╭─ Source data

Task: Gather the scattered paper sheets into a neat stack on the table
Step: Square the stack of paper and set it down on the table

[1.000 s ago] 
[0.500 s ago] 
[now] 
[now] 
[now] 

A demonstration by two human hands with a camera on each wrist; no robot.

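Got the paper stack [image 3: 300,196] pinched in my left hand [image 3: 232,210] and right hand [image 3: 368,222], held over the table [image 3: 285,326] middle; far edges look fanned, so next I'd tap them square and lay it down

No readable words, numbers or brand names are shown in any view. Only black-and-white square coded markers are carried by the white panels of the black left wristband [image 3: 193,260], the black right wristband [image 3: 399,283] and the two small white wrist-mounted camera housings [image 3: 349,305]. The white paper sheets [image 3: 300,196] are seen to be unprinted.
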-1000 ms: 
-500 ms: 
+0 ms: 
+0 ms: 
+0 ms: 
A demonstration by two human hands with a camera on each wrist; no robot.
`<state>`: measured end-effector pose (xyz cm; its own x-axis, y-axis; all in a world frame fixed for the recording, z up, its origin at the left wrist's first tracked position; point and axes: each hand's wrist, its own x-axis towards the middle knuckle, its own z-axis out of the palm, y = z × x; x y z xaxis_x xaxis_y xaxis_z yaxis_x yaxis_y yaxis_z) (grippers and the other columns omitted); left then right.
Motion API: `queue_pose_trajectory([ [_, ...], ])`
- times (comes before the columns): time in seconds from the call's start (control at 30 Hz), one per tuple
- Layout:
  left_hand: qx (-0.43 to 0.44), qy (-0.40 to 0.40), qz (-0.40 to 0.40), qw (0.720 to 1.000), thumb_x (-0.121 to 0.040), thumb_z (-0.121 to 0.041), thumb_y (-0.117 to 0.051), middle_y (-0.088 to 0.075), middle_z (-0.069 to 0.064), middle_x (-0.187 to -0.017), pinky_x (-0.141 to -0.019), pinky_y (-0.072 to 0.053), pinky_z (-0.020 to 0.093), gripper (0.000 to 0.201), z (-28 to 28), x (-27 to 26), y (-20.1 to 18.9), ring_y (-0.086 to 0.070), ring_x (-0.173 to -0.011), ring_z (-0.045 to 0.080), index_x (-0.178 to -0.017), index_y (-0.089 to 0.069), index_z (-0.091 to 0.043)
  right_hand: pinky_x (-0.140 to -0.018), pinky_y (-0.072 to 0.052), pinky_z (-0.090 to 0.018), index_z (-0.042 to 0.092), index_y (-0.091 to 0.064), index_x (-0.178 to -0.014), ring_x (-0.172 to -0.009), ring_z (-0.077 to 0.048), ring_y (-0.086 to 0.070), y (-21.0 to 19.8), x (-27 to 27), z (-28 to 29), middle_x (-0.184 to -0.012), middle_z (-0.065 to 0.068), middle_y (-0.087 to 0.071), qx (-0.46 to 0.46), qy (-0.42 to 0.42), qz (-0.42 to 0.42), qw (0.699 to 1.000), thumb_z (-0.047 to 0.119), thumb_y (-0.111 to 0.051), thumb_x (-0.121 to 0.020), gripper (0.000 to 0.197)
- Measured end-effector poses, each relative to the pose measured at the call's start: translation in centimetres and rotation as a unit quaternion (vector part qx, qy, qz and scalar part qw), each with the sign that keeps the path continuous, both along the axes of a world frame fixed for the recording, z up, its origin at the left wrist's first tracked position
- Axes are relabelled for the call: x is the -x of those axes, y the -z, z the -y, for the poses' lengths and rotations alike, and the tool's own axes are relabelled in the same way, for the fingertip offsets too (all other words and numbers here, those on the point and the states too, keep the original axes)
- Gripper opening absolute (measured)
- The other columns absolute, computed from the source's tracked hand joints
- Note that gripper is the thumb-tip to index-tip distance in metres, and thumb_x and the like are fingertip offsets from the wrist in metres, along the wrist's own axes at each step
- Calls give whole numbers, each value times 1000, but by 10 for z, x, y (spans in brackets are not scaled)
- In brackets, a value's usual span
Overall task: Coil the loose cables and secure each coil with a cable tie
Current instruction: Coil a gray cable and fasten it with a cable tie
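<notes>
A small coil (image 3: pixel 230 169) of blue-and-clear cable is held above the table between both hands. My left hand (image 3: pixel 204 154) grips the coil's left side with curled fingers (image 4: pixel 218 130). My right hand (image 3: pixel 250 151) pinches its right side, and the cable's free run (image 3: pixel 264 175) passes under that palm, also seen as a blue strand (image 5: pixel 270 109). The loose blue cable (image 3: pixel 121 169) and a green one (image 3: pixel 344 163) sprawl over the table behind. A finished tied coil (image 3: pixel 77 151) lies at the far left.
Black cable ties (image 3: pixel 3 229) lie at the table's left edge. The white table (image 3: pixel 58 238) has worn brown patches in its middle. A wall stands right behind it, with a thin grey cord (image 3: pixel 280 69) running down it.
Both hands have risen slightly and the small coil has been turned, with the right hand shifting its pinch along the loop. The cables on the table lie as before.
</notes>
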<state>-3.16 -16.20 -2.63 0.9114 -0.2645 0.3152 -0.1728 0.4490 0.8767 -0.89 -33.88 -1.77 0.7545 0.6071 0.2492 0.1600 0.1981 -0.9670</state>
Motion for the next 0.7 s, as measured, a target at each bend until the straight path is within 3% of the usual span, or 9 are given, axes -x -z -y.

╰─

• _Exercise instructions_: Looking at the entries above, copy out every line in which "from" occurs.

• _Response box_:
- times (comes before the columns): time in seconds from the call's start (control at 30 Hz), one per tuple
- The other columns absolute, computed from the source's tracked hand joints
- Note that gripper is the thumb-tip to index-tip distance in metres, and thumb_x and the like are fingertip offsets from the wrist in metres, along the wrist's own axes at each step

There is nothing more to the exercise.